Paperclip is a very popular Rails attachment plugin. Its agile, well maintained and easy to setup. There are numerous tutorials out there (and I've read them all) that deal with Paperclip, video thumbnails, amazon s3 and delayed job, but it took me bit of time to get them all working nicely together.

I'm hoping this three part post will save you the time and trouble it took me to get them all working together. Instead of just giving you the code, we'll build a simple uploading app together. I'll also put the code up on github at the end.

The Plan

The first part will deal mostly with installation of various plugins/gems/software involved, getting paperclip and delayed job installed and configured.
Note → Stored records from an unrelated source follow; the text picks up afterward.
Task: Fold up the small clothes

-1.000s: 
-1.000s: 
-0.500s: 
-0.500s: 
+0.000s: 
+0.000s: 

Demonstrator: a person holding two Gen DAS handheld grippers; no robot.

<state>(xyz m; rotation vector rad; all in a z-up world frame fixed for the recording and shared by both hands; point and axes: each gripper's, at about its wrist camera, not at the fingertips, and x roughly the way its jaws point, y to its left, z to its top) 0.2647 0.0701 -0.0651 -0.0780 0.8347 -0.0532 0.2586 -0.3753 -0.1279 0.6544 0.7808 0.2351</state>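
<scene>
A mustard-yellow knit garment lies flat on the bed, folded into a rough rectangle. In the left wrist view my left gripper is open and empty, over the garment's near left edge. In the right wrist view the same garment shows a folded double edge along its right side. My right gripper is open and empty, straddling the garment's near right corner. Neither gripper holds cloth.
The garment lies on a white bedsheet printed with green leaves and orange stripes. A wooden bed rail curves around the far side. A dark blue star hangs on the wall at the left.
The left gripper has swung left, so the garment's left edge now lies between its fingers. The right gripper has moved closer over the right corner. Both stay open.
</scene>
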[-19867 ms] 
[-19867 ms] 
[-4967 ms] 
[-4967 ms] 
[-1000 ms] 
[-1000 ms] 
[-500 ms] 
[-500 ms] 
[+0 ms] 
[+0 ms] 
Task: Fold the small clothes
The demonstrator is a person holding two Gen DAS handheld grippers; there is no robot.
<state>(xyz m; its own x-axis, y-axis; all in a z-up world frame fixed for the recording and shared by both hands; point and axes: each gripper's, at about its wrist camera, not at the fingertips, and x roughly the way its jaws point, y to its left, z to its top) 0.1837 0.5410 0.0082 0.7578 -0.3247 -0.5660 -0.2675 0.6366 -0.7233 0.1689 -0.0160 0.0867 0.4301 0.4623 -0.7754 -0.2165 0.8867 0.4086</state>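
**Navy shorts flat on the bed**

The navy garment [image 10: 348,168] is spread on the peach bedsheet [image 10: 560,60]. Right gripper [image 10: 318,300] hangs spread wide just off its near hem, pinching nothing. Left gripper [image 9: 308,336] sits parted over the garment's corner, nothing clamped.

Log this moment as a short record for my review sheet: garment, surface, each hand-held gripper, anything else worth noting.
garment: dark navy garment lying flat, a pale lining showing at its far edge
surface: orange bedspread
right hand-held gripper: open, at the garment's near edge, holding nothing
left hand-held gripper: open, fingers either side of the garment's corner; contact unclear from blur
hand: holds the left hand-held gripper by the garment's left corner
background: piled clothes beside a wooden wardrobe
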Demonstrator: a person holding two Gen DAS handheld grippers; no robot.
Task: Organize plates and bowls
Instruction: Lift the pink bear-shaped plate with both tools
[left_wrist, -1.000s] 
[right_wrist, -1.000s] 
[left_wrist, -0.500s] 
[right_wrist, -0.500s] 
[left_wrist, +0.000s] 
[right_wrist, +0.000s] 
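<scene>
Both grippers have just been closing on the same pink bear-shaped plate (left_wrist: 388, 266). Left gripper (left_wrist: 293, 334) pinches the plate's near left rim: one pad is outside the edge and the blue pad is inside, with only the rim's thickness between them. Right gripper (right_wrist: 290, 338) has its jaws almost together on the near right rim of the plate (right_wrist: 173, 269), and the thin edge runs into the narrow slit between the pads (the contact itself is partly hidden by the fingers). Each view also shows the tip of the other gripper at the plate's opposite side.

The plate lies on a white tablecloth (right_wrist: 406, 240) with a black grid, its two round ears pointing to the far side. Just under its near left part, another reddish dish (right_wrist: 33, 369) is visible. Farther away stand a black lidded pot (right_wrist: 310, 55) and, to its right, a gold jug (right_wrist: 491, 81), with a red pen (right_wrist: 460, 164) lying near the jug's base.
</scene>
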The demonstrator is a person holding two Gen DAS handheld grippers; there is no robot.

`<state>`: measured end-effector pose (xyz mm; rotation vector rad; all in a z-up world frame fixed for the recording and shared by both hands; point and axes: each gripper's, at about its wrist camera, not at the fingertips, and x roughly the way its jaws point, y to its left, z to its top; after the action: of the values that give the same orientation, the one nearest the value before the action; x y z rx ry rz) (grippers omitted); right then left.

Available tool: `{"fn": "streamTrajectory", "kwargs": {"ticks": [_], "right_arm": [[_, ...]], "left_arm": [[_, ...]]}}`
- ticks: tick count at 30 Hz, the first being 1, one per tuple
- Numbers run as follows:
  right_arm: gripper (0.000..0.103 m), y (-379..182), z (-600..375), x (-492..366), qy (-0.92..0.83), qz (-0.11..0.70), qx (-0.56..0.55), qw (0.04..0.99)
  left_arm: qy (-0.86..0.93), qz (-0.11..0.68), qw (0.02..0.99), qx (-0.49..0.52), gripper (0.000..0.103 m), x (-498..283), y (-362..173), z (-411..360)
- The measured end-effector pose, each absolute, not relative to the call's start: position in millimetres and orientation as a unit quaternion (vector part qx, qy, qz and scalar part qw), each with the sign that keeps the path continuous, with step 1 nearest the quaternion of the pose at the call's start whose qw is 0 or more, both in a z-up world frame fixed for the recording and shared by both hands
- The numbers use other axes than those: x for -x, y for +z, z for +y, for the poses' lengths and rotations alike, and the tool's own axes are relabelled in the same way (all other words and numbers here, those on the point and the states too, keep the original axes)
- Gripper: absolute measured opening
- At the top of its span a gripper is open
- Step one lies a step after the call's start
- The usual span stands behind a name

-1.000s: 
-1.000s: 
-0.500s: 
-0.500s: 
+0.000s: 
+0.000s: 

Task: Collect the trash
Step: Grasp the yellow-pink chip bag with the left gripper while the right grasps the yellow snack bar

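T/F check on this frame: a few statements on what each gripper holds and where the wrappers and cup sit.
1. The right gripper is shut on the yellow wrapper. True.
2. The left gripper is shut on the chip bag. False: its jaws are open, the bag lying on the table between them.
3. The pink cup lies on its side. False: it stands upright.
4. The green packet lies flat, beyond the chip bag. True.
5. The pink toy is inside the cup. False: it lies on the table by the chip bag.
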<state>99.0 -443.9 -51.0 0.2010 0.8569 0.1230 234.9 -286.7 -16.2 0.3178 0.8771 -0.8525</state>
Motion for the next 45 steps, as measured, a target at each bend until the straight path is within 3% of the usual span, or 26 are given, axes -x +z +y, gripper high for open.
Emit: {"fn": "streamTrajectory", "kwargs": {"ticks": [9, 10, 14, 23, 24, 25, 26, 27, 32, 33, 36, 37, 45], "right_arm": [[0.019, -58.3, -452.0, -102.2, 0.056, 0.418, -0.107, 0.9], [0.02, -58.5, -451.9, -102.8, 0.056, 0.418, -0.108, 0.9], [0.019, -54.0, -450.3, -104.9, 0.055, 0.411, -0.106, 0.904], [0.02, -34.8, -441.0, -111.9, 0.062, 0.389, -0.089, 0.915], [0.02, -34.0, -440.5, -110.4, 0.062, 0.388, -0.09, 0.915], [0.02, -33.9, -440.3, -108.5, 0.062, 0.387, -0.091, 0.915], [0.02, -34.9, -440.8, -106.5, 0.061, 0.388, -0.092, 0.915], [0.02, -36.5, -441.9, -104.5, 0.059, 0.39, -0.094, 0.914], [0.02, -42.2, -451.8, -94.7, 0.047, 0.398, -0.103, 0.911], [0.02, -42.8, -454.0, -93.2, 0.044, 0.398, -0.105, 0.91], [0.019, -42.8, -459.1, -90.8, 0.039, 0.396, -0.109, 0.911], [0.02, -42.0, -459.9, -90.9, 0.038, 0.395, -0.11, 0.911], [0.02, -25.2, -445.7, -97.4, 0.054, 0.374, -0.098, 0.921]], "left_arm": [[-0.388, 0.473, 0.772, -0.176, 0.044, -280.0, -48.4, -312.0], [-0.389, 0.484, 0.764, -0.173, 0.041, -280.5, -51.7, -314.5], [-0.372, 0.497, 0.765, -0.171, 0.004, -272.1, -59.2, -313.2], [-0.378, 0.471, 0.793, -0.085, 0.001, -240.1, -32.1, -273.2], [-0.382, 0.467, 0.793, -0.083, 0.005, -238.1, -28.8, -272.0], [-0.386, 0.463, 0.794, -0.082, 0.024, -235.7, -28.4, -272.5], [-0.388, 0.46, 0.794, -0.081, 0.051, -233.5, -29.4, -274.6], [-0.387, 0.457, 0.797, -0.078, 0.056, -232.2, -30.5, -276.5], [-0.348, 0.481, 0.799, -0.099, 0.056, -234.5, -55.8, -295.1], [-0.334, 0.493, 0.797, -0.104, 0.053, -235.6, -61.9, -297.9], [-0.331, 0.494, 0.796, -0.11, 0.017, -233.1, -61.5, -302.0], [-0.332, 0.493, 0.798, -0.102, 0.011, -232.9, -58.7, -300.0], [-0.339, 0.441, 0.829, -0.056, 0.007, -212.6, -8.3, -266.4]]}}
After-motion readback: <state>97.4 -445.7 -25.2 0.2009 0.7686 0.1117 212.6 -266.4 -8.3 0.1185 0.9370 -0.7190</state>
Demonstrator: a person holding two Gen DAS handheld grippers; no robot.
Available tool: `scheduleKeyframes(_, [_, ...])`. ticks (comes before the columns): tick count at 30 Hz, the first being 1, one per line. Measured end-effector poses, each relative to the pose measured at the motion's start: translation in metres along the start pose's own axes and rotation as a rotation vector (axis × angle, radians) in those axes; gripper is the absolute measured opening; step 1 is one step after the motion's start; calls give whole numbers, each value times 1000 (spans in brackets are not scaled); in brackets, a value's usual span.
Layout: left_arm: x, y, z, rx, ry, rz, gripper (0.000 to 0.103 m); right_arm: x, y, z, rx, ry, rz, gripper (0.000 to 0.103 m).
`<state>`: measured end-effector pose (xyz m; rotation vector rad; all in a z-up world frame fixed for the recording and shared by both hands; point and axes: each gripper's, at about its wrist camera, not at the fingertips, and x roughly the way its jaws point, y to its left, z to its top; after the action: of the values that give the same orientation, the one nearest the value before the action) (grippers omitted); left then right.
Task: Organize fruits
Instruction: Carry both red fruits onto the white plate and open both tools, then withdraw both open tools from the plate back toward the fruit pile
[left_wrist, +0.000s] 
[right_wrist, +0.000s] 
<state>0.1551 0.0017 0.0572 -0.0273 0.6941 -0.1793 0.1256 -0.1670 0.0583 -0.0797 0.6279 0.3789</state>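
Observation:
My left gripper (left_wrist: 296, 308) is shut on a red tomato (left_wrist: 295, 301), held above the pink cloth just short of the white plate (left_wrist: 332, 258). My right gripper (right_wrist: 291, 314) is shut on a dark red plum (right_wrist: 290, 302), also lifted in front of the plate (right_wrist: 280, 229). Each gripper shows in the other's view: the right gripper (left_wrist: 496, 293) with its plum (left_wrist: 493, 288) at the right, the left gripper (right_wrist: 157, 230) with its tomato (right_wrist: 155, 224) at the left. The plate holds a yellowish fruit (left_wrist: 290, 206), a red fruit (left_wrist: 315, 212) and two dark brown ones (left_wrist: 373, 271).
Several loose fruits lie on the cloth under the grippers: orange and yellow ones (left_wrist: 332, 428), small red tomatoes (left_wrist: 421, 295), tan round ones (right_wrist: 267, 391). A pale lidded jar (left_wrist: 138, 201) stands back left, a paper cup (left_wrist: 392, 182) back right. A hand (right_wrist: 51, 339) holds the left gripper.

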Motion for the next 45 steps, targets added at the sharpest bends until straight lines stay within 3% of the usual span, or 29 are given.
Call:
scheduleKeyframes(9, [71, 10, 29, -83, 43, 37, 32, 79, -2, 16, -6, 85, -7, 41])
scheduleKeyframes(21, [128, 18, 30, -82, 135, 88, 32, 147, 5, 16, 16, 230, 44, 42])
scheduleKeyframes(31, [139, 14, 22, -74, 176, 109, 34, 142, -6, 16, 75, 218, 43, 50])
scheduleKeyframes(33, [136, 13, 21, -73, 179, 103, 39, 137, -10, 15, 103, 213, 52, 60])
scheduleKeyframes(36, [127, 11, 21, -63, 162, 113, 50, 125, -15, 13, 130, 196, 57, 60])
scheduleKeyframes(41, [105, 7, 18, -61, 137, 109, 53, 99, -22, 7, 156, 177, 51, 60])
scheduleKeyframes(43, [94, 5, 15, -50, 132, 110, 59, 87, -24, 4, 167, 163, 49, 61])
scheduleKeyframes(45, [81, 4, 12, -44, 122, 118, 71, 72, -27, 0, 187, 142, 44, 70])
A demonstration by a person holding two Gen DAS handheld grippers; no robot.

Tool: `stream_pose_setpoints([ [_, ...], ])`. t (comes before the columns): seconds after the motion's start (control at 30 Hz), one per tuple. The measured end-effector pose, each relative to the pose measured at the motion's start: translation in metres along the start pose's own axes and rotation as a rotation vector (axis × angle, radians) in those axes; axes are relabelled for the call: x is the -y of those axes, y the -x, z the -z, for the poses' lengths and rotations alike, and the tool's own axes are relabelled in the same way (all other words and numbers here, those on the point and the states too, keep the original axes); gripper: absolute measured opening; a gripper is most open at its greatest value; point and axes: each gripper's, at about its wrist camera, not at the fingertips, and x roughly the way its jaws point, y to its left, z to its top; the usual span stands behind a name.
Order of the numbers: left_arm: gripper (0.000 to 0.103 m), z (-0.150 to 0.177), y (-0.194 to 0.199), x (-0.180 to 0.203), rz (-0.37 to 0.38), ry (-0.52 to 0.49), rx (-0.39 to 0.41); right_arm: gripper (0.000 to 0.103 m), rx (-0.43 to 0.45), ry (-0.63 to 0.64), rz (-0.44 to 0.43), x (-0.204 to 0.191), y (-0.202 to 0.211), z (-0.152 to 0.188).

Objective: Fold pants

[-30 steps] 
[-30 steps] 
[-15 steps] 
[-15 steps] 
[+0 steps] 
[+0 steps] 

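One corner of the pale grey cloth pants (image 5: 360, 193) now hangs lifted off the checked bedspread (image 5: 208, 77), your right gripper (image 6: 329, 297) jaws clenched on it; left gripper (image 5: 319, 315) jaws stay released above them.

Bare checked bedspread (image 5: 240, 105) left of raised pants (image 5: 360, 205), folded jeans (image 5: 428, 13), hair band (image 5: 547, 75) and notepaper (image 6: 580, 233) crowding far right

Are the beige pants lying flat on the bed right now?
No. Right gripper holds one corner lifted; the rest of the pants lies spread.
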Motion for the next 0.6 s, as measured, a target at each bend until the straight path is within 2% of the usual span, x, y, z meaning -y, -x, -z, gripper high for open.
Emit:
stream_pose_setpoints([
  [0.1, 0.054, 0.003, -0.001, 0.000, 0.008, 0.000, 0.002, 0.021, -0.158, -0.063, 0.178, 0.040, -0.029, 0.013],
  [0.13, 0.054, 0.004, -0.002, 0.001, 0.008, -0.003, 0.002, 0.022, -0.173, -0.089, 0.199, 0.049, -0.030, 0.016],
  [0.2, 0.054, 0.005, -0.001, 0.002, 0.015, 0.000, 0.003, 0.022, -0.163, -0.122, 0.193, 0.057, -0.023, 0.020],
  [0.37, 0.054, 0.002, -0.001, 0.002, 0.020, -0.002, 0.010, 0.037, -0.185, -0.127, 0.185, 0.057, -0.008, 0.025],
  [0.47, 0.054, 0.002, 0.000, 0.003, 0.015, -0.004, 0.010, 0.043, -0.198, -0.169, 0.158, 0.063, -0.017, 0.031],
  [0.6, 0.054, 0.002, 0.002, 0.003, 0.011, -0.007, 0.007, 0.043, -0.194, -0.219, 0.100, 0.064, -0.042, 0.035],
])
Second part will deal with thumbnail generation and amazon 3. The third and final part will deal with installing it on a production server. Lot of tutorials don't deal with production server and I've ran into numerous troubles getting it up and running, so hopefully this will help you.

I consulted numerous blogs and discussion posts out there to get this working. All credits go to the original authors: thewebfellas, aaronvb, scottmotte, traz and countless others.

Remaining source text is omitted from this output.